# Linear Regression

## A.1: Making the data

We'll first construct a synthetic data set..using a function from the `scikit-learn` library. Synthetic data is nice in the sense that we can constrain how the noise behaves, and thus isolate effects.

In [None]:
%matplotlib inline
from sklearn.datasets import make_regression
import numpy as np
import matplotlib.pyplot as plt

This data is generated from the canonical generating process assumed for linear regression: a gaussian distribution centered at the regression line on the y axis.

In [None]:
#code adapted from http://tillbergmann.com/blog/python-gradient-descent.html
X, y, coef = make_regression(n_samples = 100, 
                       n_features=1, 
                       noise=20,
                       random_state=2017,
                       bias=0.0,
                       coef=True)

Notice that the X is in the canonical array-of-arrays format.
**Try and print its shape**

In [None]:
# your code here


We are fitting a model with an intercept. Lets see what it is.

In [None]:
coef

We can plot the data.

In [None]:
plt.plot(X,y, 'o');

For the purposes of drawing the regression line, lets create a uniform grid of points, and then reshape it into the canonical format

In [None]:
xgrid = np.linspace(-2.5,2.5,1000)
Xgrid = xgrid.reshape(-1,1)

## A.2: Fit using sklearn

In [None]:
from sklearn.linear_model import LinearRegression

In [None]:
lr = LinearRegression()
lr.fit(X,y) # fit the model with the existing data
ypgrid = lr.predict(Xgrid) # now predict it on the grid
lr.coef_, lr.intercept_ # get the slope and the intercept

Notice that the slope and the intercept are not what we fed into the model, but close. This is because the model fitted depends on the exact way points were generated..

In [None]:
plt.plot(Xgrid, ypgrid)
plt.plot(X, y, '.')

In [None]:
from sklearn.metrics import r2_score

In [None]:
r2_score(y, lr.predict(X))

## A.3: Train vs Test Split

A grid like the one we created might contain some of the points we fit this model on. This is called **Data Contamination** and is a big no-no. If we want an independent estimate of the error, we should hold out some points in a test set. Then we want to guarantee that there is no overlap between the initial sample, or **training set**, and the test set.

In [None]:
from sklearn.model_selection import train_test_split

In [None]:
Xtrain, Xtest, ytrain, ytest = train_test_split(X, y, test_size=0.2, random_state=2022)

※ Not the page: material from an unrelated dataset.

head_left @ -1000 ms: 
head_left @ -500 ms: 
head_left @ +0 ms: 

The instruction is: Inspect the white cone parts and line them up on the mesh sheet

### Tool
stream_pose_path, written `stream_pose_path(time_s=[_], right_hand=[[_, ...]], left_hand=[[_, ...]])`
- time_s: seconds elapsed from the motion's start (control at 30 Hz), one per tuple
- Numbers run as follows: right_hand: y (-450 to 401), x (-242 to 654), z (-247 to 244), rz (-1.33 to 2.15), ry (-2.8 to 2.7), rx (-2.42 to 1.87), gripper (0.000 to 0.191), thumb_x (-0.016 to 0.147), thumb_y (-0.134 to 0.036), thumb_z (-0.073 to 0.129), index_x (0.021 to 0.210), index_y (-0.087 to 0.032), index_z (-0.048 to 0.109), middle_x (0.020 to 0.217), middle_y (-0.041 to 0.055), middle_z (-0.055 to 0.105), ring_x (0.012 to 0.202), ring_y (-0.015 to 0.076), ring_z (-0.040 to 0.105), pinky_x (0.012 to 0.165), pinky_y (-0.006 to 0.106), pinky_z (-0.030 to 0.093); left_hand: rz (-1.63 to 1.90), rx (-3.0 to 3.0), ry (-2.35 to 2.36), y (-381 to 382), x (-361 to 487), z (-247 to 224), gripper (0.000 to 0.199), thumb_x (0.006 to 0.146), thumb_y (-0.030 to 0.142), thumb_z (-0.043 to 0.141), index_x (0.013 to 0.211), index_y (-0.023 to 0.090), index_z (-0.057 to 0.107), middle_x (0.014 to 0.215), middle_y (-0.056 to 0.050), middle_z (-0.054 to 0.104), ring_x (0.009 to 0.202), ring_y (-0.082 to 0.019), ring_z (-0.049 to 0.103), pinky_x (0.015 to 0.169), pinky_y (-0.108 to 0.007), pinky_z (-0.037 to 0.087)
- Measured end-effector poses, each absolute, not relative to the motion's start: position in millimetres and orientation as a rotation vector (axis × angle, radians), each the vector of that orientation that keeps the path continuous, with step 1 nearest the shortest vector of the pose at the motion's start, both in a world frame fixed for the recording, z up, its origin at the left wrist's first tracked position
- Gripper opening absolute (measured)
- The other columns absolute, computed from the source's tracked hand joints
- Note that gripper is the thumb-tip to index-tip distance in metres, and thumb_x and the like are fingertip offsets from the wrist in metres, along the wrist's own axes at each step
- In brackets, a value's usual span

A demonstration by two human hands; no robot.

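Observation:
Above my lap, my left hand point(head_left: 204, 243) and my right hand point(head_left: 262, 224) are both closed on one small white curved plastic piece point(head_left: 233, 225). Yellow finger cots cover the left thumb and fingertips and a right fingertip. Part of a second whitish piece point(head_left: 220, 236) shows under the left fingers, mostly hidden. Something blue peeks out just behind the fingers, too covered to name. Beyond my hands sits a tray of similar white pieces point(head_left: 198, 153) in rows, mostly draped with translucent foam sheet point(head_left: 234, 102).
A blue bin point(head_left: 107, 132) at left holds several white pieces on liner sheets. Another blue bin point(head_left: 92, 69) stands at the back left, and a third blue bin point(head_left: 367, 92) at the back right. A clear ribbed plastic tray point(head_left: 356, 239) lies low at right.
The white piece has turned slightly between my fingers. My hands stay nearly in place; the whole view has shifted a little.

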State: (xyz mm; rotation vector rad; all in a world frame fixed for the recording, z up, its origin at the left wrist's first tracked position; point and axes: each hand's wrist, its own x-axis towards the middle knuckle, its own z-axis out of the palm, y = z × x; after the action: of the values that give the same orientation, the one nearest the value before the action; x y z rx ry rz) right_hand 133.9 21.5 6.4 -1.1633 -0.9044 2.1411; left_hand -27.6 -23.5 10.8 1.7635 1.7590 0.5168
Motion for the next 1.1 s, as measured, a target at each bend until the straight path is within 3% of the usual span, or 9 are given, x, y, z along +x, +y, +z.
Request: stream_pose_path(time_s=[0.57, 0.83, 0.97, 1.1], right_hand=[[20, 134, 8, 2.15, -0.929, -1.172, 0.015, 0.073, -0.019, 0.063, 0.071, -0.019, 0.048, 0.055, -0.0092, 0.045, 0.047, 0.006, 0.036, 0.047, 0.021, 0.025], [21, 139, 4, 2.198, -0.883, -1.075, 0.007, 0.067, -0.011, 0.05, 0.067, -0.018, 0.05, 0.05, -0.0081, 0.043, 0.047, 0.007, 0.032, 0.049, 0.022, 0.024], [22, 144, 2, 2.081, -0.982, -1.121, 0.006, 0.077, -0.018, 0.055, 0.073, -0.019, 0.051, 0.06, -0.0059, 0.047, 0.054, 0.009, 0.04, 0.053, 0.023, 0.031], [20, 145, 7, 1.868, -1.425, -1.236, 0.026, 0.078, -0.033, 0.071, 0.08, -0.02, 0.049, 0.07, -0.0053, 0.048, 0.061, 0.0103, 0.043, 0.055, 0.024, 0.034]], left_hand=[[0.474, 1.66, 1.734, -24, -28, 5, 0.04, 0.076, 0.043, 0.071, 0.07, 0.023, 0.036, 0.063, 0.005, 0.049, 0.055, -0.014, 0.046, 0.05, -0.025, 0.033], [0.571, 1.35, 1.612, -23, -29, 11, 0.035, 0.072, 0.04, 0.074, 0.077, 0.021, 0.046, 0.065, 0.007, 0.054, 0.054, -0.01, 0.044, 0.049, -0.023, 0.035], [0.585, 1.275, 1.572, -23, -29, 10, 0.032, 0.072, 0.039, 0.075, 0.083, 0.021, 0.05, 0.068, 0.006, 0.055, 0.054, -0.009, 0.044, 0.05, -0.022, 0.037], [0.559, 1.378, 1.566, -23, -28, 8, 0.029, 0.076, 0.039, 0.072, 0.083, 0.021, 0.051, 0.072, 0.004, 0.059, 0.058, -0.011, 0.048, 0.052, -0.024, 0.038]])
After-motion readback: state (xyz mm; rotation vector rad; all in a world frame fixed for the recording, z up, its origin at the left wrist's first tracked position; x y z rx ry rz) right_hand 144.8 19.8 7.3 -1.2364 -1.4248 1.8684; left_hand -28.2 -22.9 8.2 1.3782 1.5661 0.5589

Now lets fit the model on the training set and evaluate it both on the training set and the test set. We print the R^2

In [None]:
lr2 = LinearRegression().fit(Xtrain, ytrain)
r2_test = r2_score(ytest, lr2.predict(Xtest))
r2_train = r2_score(ytrain, lr2.predict(Xtrain))

In [None]:
"Train R2 is {}, while test R^2 is {}".format(r2_train, r2_test)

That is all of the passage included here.